We then count the entities per officer in an aggregation and ORDER BY that count DESCending and return the top-10 results.

Officers with most entities

MATCH (o:Officer)-[:BENEFICIARY_OF]->(:Entity)
WHERE o.sourceID = "Panama Papers"
RETURN o.name, count(*) as entities
ORDER BY entities DESC LIMIT 10

Search for Officer nodes by name


Enter any name (e.g. from our published investigations) into the form then click on the query to execute to see if that person appears in the data. Note that this search is case sensitive and searches exact matches only. We're setting a parameter for the officer which we can reuse later, just click and run the :param block.

:param officer=>"A Name"
MATCH (o:Officer)
WHERE o.name CONTAINS $officer AND o.sourceID = "Panama Papers"
RETURN o
LIMIT 100
After running the query, you can double-click on any node to expand connections in the graph around that node.

Search for an Officer and find the connections


Let’s see with which entities our officer was involved with, including first and second degree connections.

1st degree

MATCH (o:Officer)
WHERE o.name CONTAINS $officer AND o.sourceID = "Panama Papers"
MATCH path = (o)-[r]->(:Entity)
RETURN path LIMIT 100

2nd degree entities

MATCH (o:Officer) 
WHERE o.name CONTAINS $officer AND o.sourceID = "Panama Papers"
MATCH path = (o)-[]->(:Entity)
      <-[]-(:Officer)-[]->(:Entity)
RETURN path LIMIT 100

Find who is behind an Entity and the roles that they play


:param entity=>"An Entity"
MATCH (e:Entity)-[r]-(o:Officer)
WHERE e.name CONTAINS $entity AND e.sourceID = "Panama Papers"
RETURN *
LIMIT 100

Joint involvement


When investigating, it is very important to identify people that appear to operate together.

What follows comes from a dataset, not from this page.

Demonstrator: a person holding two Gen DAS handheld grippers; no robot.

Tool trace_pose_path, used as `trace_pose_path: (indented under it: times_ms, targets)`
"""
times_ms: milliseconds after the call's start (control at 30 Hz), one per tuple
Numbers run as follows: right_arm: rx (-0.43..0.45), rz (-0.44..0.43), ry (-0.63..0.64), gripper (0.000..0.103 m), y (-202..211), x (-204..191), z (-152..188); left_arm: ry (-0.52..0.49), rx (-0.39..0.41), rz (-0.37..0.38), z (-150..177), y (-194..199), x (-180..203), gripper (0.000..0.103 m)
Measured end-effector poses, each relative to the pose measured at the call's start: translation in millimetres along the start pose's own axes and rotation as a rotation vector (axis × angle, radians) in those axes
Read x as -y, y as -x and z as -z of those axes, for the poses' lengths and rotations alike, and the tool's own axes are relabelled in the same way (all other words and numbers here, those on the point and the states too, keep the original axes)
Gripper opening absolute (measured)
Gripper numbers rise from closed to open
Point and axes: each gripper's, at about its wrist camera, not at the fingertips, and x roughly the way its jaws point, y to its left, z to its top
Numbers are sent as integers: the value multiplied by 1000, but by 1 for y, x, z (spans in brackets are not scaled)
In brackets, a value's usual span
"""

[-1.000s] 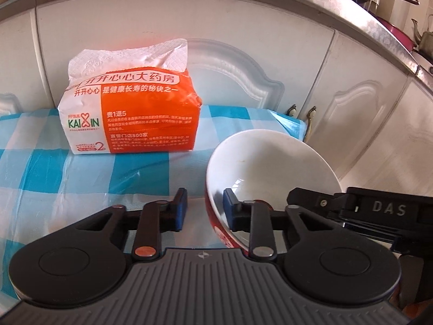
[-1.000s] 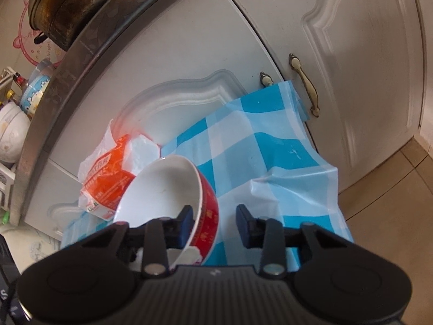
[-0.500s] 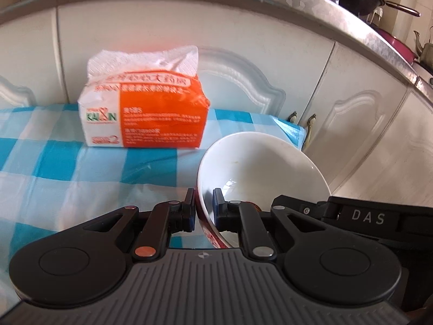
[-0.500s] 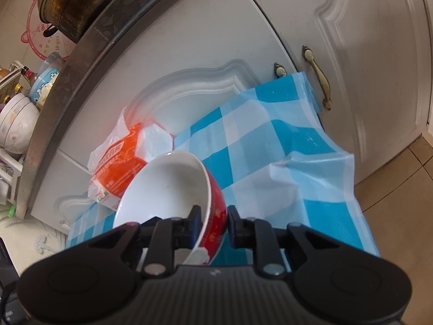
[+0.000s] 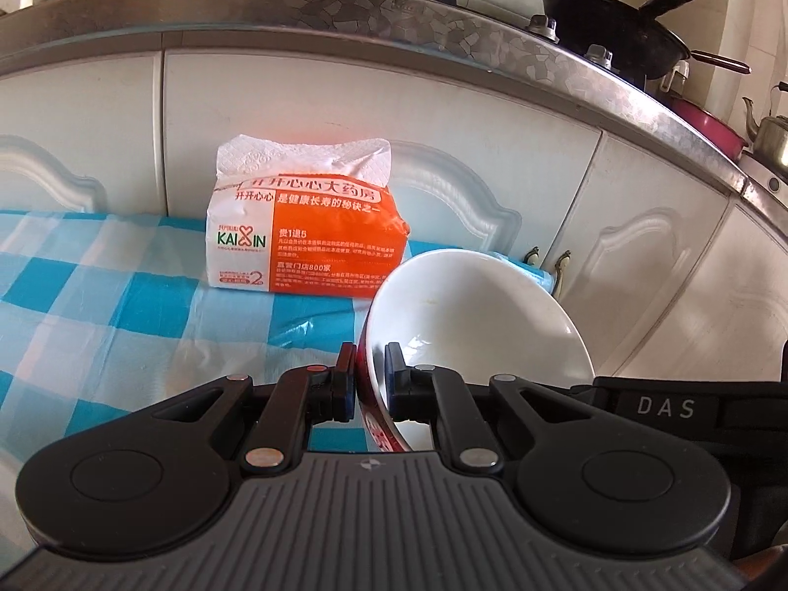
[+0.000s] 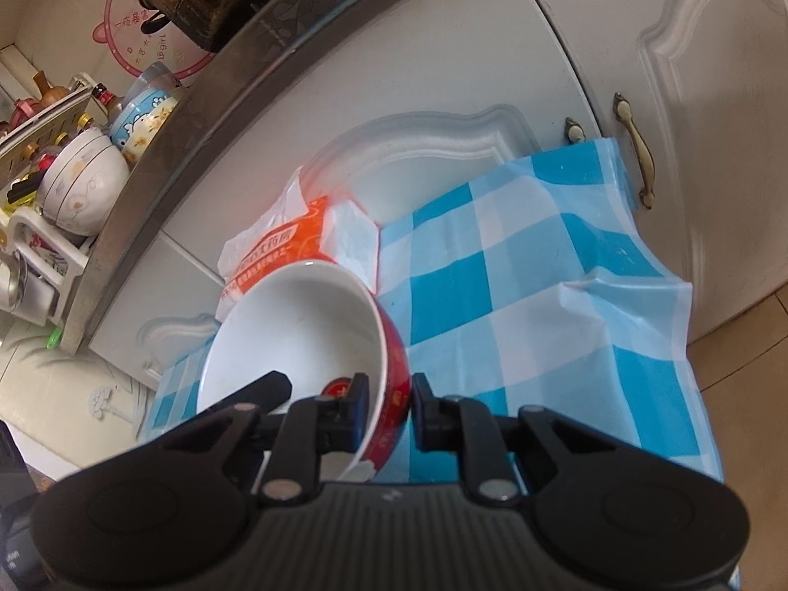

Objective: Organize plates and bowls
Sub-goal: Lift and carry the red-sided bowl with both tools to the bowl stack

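Both grippers hold the same bowl (image 5: 473,315), white inside and red outside, one on each side of its rim. The left gripper (image 5: 367,377) has one pad on the red outer wall and the other pad on the white inner wall; it is clamped on the rim. The right gripper (image 6: 389,406) takes the opposite side of the rim in the same way, and its jaws are also pressed on the bowl (image 6: 300,325). Both pairs of jaws have just closed onto the rim.

The bowl is tilted, with its opening turned a little toward the cabinets. Whether its base touches the blue and white checked cloth (image 5: 98,305) I cannot tell.

Ahead of the left gripper, beyond the bowl and a little to the left, an orange and white tissue pack (image 5: 310,241) stands on the cloth against a white cabinet door (image 5: 344,113). From the right gripper, this pack (image 6: 285,246) is just behind the bowl. To the right of that gripper the cloth (image 6: 541,271) hangs down over the table edge.
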Motion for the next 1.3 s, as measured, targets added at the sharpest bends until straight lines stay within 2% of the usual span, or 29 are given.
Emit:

You can try to find if two officers appear connected to the same entities recurrently by using this query. Note that in this case, the first results show companies because companies can also be officers of entities.

MATCH (o1:Officer)-[r1]->(e:Entity)<-[r2]-(o2:Officer)
USING JOIN ON e
WHERE id(o1) < id(o2) AND count {  (o1)-->() } > 10 AND count { (o2)-->() } > 10 AND o1.sourceID = "Panama Papers"
WITH o1,o2,count(*) as freq, collect(e)[0..10] as entities
WHERE freq > 10
WITH * ORDER BY freq DESC LIMIT 10
RETURN o1.name, o2.name, freq, [e IN entities | e.name]

We can attempt to remove companies from the results by filtering our Officer names that contain strings commonly found in company names such as "LLC", "Limited", "Ltd", etc:

MATCH (o1:Officer)-[r1]->(e:Entity)<-[r2]-(o2:Officer)
USING JOIN ON e
WHERE id(o1) < id(o2) AND NOT o1.name CONTAINS "LIMITED" AND NOT o1.name CONTAINS "Limited" AND o1.sourceID = "Panama Papers"
AND NOT o2.name CONTAINS "Limited" AND NOT o2.name CONTAINS "LIMITED"
AND count {  (o1)-->() } > 10 AND count { (o2)-->() } > 10
WITH o1,o2,count(*) as freq, collect(e)[0..10] as entities
WHERE freq > 10
WITH * ORDER BY freq DESC LIMIT 10
RETURN o1.name, o2.name, freq, [e IN entities | e.name]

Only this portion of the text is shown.